_Your objective_
In your answer, give each entry again exactly as it appears.
--- Stored data ---
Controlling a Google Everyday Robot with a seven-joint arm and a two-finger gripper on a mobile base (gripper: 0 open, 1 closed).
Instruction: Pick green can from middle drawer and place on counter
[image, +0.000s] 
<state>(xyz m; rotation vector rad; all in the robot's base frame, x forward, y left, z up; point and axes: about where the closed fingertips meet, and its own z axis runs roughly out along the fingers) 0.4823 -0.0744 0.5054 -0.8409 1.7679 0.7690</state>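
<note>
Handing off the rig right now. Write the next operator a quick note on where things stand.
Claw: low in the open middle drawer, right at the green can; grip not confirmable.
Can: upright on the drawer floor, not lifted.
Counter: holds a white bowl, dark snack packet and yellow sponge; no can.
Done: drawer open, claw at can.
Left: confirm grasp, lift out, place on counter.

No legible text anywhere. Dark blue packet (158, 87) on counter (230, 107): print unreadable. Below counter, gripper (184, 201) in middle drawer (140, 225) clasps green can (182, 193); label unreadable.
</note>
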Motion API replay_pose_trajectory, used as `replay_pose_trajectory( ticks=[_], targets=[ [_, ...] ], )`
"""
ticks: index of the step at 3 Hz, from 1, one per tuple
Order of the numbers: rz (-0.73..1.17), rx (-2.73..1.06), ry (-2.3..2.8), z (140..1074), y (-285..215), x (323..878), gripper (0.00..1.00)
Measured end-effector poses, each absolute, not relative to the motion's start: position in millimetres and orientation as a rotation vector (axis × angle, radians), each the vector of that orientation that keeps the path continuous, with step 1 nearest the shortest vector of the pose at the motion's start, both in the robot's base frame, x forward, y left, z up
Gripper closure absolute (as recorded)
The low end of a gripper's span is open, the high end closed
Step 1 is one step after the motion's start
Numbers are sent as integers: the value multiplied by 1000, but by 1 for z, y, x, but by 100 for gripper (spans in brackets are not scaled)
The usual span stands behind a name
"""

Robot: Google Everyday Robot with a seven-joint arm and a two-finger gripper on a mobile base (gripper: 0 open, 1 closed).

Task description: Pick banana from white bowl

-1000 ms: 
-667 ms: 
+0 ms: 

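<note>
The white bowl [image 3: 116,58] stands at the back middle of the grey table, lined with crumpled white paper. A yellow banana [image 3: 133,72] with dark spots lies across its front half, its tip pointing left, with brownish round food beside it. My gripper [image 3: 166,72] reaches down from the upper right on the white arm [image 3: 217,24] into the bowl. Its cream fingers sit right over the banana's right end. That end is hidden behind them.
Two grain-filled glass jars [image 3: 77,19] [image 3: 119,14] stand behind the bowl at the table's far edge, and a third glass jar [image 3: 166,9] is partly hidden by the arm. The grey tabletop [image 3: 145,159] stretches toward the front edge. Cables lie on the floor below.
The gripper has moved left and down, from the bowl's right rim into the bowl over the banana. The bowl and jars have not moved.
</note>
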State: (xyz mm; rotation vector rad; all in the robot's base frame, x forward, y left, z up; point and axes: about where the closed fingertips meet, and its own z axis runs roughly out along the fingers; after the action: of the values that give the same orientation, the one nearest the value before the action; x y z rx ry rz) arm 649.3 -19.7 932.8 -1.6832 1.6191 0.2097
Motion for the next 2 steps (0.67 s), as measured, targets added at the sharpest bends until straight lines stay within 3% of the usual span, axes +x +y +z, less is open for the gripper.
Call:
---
_Response box_
Controlling a Google Everyday Robot with a seven-joint arm and a two-finger gripper on a mobile base (gripper: 0 open, 1 closed).
Instruction: Pick green can from middle drawer and place on counter
[image, +0.000s] 
<state>(xyz m; rotation vector rad; all in the robot's base frame, x forward, y left, z up; point and axes: about where the closed fingertips meet, and its own z axis runs roughly out along the fingers) 0.4823 -0.0744 0.5054 -0.8409 1.7679 0.7690</state>
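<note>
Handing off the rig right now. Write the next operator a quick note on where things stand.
Claw: low in the open middle drawer, right at the green can; grip not confirmable.
Can: upright on the drawer floor, not lifted.
Counter: holds a white bowl, dark snack packet and yellow sponge; no can.
Done: drawer open, claw at can.
Left: confirm grasp, lift out, place on counter.

No legible text anywhere. Dark blue packet (158, 87) on counter (230, 107): print unreadable. Below counter, gripper (184, 201) in middle drawer (140, 225) clasps green can (182, 193); label unreadable.
</note>
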Motion API replay_pose_trajectory, used as `replay_pose_trajectory( ticks=[_], targets=[ [_, ...] ], )`
"""
ticks: index of the step at 3 Hz, from 1, one per tuple
Order of the numbers: rz (-0.73..1.17), rx (-2.73..1.06), ry (-2.3..2.8), z (140..1074), y (-285..215), x (323..878), gripper (0.00..1.00)
Measured end-effector poses, each absolute, not relative to the motion's start: position in millimetres and orientation as a rotation vector (axis × angle, radians), each the vector of that orientation that keeps the path continuous, with step 1 nearest the shortest vector of the pose at the motion's start, both in the robot's base frame, x forward, y left, z up
Gripper closure absolute (as recorded)
The low end of a gripper's span is open, the high end closed
Step 1 is one step after the motion's start
Numbers are sent as integers: the value multiplied by 1000, but by 1 for z, y, x, but by 100 for gripper (spans in brackets are not scaled)
The usual span stands behind a name
"""

Robot: Google Everyday Robot with a seven-joint arm and a two-finger gripper on a mobile base (gripper: 0 open, 1 closed).

Task description: Pick banana from white bowl

-1000 ms: 
-667 ms: 
+0 ms: 

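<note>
The white bowl [image 3: 116,58] stands at the back middle of the grey table, lined with crumpled white paper. A yellow banana [image 3: 133,72] with dark spots lies across its front half, its tip pointing left, with brownish round food beside it. My gripper [image 3: 166,72] reaches down from the upper right on the white arm [image 3: 217,24] into the bowl. Its cream fingers sit right over the banana's right end. That end is hidden behind them.
Two grain-filled glass jars [image 3: 77,19] [image 3: 119,14] stand behind the bowl at the table's far edge, and a third glass jar [image 3: 166,9] is partly hidden by the arm. The grey tabletop [image 3: 145,159] stretches toward the front edge. Cables lie on the floor below.
The gripper has moved left and down, from the bowl's right rim into the bowl over the banana. The bowl and jars have not moved.
</note>
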State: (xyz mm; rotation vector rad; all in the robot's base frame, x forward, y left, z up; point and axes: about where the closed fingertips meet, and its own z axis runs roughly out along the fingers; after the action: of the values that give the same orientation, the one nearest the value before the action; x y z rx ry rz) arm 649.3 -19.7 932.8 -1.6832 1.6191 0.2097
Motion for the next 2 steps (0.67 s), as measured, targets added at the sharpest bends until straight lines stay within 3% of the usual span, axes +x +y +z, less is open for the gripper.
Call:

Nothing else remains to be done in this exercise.